La mode et la tendance

Macbeth - Lyon

Par Fabrice Malkani | ven 16 Mars 2018 | Imprimer

Le festival de printemps 2018 de l’Opéra national de Lyon s’ouvre sur Macbeth de Verdi,  dans une reprise de la mise en scène d’Ivo van Hove donnée in loco en 2012. Sa transposition de l’argument dans une salle des ventes et l’inspiration puisée dans le film Margin Call demeurent des idées qui peuvent séduire le public par leur dimension inattendue, ouvrant de nouvelles perspectives. Mais comme le soulignait alors notre confrère Laurent Bury dans son compte rendu, l’entreprise ne va pas sans quelques contradictions et suscite souvent la perplexité. L’utilisation de la vidéo, pour donner à voir ce qui n’est pas montré sur scène, comme l’assassinat de Banquo – ici dans un parking souterrain – ou pour redoubler au contraire ce qui s’y joue par des projections de prises de vue en direct et en gros plan, contribue à une surenchère d’images dont on finit par se désintéresser, à l’exception des apparitions fantastiques formées par les chiffres verts dansant sur le fond noir d’un écran géant, façon Matrix, capables de fasciner encore.

Heureusement, les Chœurs de l’Opéra national de Lyon, dirigés par Marco Ozbic, sont excellents – Verdi ne disait-il pas que les sorcières sont l’un des personnages principaux, et même qu’elles dominent le drame ? – et le rôle-titre est tenu avec éclat, présence et endurance par le baryton Elchin Azizov, qui donne au personnage de Macbeth un lyrisme rare. La voix est belle, s’impose sans effort et délivre une palette de sentiments contrastés, depuis la rencontre avec les sorcières jusqu’à l’annonce de la mort de Lady Macbeth, sans jamais céder à une déclamation qui oublierait le chant, dont on perçoit ici la moindre nuance.


Verdi, Macbeth, Lyon 2018 © Stofleth

À ses côtés, la Lady Macbeth de Susanna Branchini, dont on pourrait attendre au début plus d’inquiétante autorité pour la cavatine et la cabalette, mêle séduction et fermeté, belles envolées sonores, puissantes, qui peuvent être saisissantes comme dans « La luce langue », tout en observant les indications de Verdi dans la scène du somnambulisme, avec le fil di voce conduisant au contre-ré bémol chanté pianissimo.

Roberto Scandiuzzi campe un impeccable Banquo, à la voix ample et à la diction soignée, formant un duo remarquable avec Elchin Azizov. Dans le bref rôle de Malcolm, le jeune ténor Louis Zaitoun, du Studio de l’Opéra de Lyon, fait excellente impression, avec des interventions claires et bien projetées. Après avoir apprécié aussi la voix prometteuse du ténor russe Arseny Yakovlev qui se détachait à la fin de l’acte II, on n’a pu que souffrir avec lui de l’incident vocal qui l’a empêché de chanter correctement l’air « Ah, la paterna mano », tant attendu.

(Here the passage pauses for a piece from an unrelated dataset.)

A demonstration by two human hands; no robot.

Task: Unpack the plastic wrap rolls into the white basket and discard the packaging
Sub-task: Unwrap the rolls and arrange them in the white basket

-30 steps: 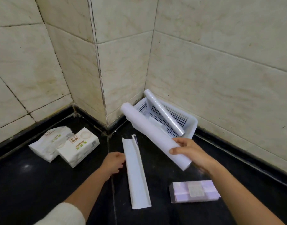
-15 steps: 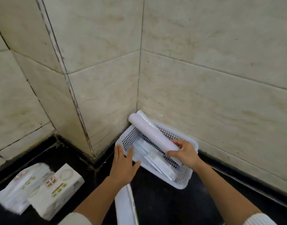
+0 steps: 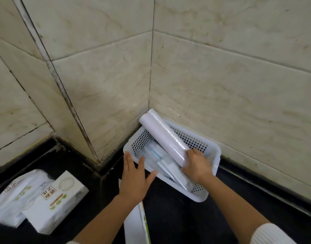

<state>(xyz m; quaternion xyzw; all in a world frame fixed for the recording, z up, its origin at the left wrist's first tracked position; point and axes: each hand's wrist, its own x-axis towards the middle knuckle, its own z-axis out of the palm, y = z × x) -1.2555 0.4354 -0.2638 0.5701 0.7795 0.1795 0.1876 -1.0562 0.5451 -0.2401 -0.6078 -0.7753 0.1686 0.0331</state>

À la tête de l’Orchestre de l’Opéra national de Lyon, le nouveau chef permanent Daniele Rustioni insuffle quelques moments de lyrisme à un ensemble qui ne paraît pas toujours très précis, avec des nuances parfois approximatives. Une sorte de lourdeur empêche souvent le charme d’opérer, et l’on regrette un certain manque de finesse et de subtilité. La soirée, surtout marquée par quelques voix, ne convainc pas pleinement, comme si cette reprise d’une production rôdée s’était contentée d’une préparation moindre, peut-être en raison des deux autres œuvres importantes prévues dans le cadre de ce festival Verdi, qui ont dû nécessiter un travail considérable.